I’m a great believer in taking advantage of the energy that comes with a change of season, especially if you’ve been feeling stuck or listless, as so many people do in the dark of winter. If you’ve embarked on the long journey of healing from childhood, it may sometimes feel as though you’re making zero progress so psyching yourself up to put in a new effort can make a huge difference but you have to do it right. Just as our physical closets tend to end up the repository of clothes we no longer wear, so too our emotional closets are often stuffed with behaviors and thoughts we should have worked harder to discard ages ago but we didn’t just know how.

These tips are drawn from my books Daughter Detox: Recovering from an Unloving Mother and Reclaiming Your Life and The Daughter Detox Companion Workbook.

  1. Declutter your literal space first

Yes, choose a specific area to work on, and start figuring how what you still want and/or need, and what’s just sitting there courtesy of inertia. Don’t try to do everything at once because you’ll probably just give up; if you weren’t someone who accumulates clutter, you wouldn’t need this exercise. Doing some real-world cluttering won’t just make your physical space more appealing but it’ll make you feel in control. Feeling empowered is a good thing when we turn to tackle old-ingrained emotional responses and behaviors.

  1. Don’t try to do too much; focus instead

As in decluttering, over-reaching and being overly optimistic aren’t helpful when you’re tackling something that’s previously been out of reach. People who attain their goals tend to be realistic; in fact, the more pie-in-the-sky optimistic you are about what you can and can’t do, the likelier it is that you will fail. Don’t set lots of goals; set one or two specific ones, such as trying to be less sensitive to the possibility of rejection or working on tamping down self-criticism and blame as an automatic response. You’re not going to be able to change all the behaviors you learned in childhood that have become obstacles in adulthood at once; pick and choose just a few and use strategies to defeat them.

  1. Use journaling as a tool to increase awareness

We all tend to think that our behaviors are “just who we are,” instead of reflections of what we learned growing up.

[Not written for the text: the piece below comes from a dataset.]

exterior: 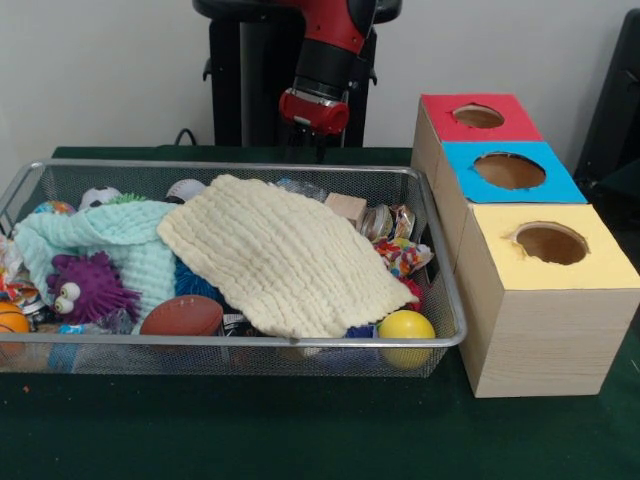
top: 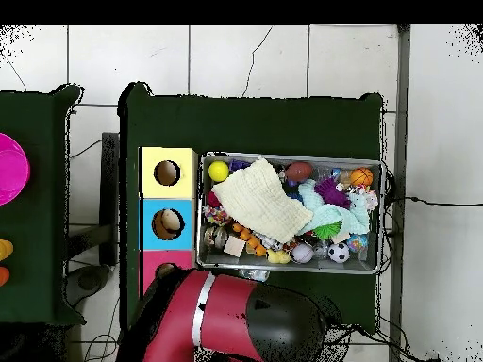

The best way to see the self that’s buried under layers of experience is working with a gifted therapist but studies show that we can also drag unconscious behaviors into the light by asking ourselves questions and writing down our answers. This takes a bit of discipline to do on your own but let me give you an example you can adapt.

Let’s say that you’re tackling sensitivity to rejection. Ask and answer the following questions, using cool processing. (“Cool processing” is described at length in my books, including Daughter Detox.). Research shows that recalling what you felt actually sets you back; you must recall why you felt it. The “hot” process of recall—combined with journaling—will just flood you with emotional pain so, please, don’t do it.

Let’s say you are working on rejection sensitivity. Ask and answer the following questions using cool processing and pretending as you’re taking the point of view of a third party:

  • What was the trigger for my reaction?
  • In hindsight, was I reacting appropriately?
  • Why did I react as I did? Was I reacting to old scenarios or in the present?
  • How could I have handled this better? What can I learn from it?
  1. Learn from the steps back and failures

Rather than beat yourself up for reverting to old patterns—blaming yourself, figuring that you’re a lost cause, or that everything your mother and others said about you was true—try taking a cold and calculated look at the last time you felt lousy about how you behaved or performed. If you melt down into self-criticism— “it’s who I am and it’s hopeless—you will always be stuck. The following exercise is adapted from one in The Daughter Detox Companion Workbook.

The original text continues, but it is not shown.